Yes, we can, and in fact would be simpler. I clarified with falco team, they recently provide the feature to allow user config falco rules as a ConfigMap in the shoot cluster, check the issue here: gardener/gardener-extension-shoot-falco-service#231, so we don't need to provide those extra resources to the garden cluster through API anymore. However, this have limitation, atm, the ConfigMap must be configured at kube-system namespace.
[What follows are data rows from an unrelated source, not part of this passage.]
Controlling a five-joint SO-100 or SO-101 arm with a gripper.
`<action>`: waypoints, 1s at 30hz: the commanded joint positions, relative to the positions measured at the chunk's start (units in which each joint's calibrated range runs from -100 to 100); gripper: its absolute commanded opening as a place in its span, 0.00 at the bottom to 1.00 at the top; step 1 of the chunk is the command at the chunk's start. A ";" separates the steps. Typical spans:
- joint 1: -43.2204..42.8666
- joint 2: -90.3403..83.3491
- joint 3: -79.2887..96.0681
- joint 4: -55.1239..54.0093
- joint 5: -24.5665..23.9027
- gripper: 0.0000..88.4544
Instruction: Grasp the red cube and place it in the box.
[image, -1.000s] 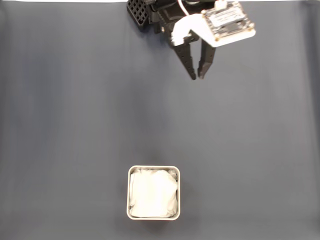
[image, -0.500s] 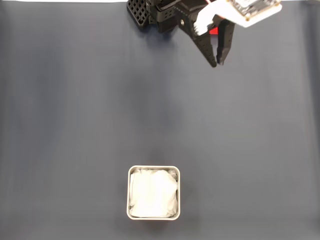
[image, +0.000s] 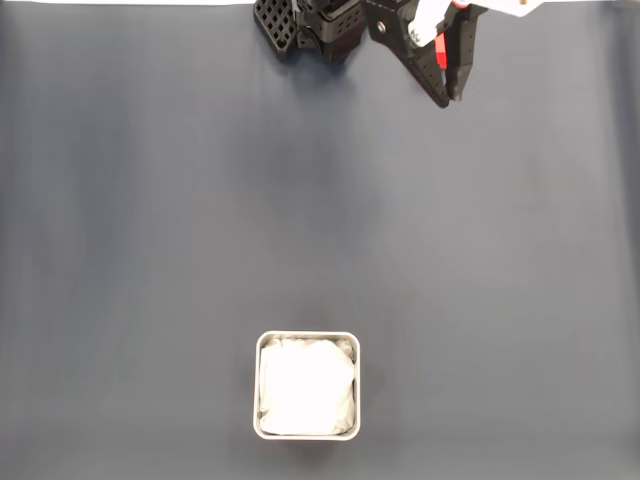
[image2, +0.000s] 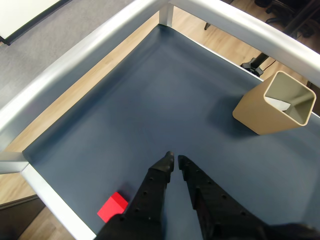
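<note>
In the wrist view the red cube (image2: 112, 206) lies at about seven o'clock on the dark worktop (image2: 150, 115), beside its near rail. Just right of it the hand (image2: 176, 162) reaches in from six o'clock, its fingers nearly together and holding nothing. The box (image2: 272, 106) stands tilted at two o'clock. In the fixed view the box (image: 306, 338) sits at six o'clock, the hand (image: 450, 95) at one o'clock.
</note>
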 joint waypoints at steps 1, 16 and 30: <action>-1.72 -2.43 0.50 0.44 0.68 0.00; -8.47 -9.53 7.07 1.10 1.66 0.00; -16.42 -16.98 11.54 5.93 2.10 0.00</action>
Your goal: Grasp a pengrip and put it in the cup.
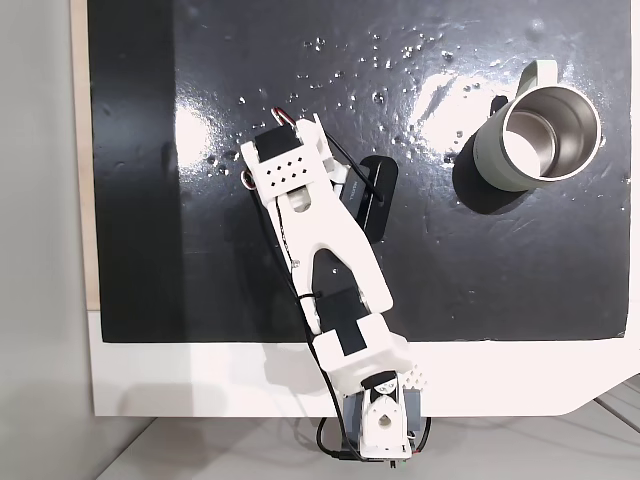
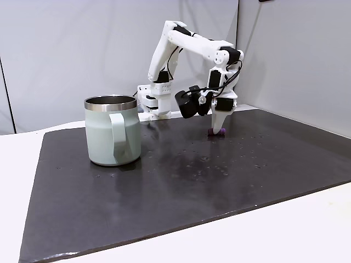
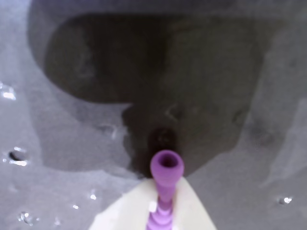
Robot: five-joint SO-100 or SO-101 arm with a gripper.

I raised the concern and requested if they are possbile allow user config for different namespaces in the future.

And the extension configuration in Shoot CR looks like below:

  extensions:
    - type: shoot-falco-service
      providerConfig:
        apiVersion: falco.extensions.gardener.cloud/v1alpha1
        destinations:
          - name: stdout
        kind: FalcoServiceConfig
        rules:
          standard:
            - falco-rules
          custom:
            - shootConfigMap: my-custom-rules-configmap

Is there any other component than KIM allowed to configure Shoot CR in Garden project? (probably not)

No, currently only KIM takes responsibility for exchanging Shoot CR information to Garden.

[ruanxin]

Regarding the statement "Customers should explicitly opt-in to use such Gardener extensions", I clarified this with @tobiscr. Ideally, the concern about existing SKRs not being fully backward-compatible with the Gardener extension should not be an issue. Even if it does occur, the correct approach would be to treat it as an incident and remediate the affected customers so they can use the extensions. Therefore, there’s no need to implement an opt-in feature that explicitly limits our customers.

[a-thaler]

If we don't have an opt-in, then we at least should have an opt-out. Falco for example will run a daemonset on your shoot consuming resources of your nodes. For a dev scenario you might want to save that money

[ruanxin]

@a-thaler , yes, and if we treat the extension as normal kyma module, your concern can be addressed naturally. Users are free to choose which extension they want to enable.

[akgalwas]

Deliver the configuration CR and its CRD as core module resources.

Minor comment: for Registry Cache it doesn't make sense to provide any default config so the module will contain CRD only.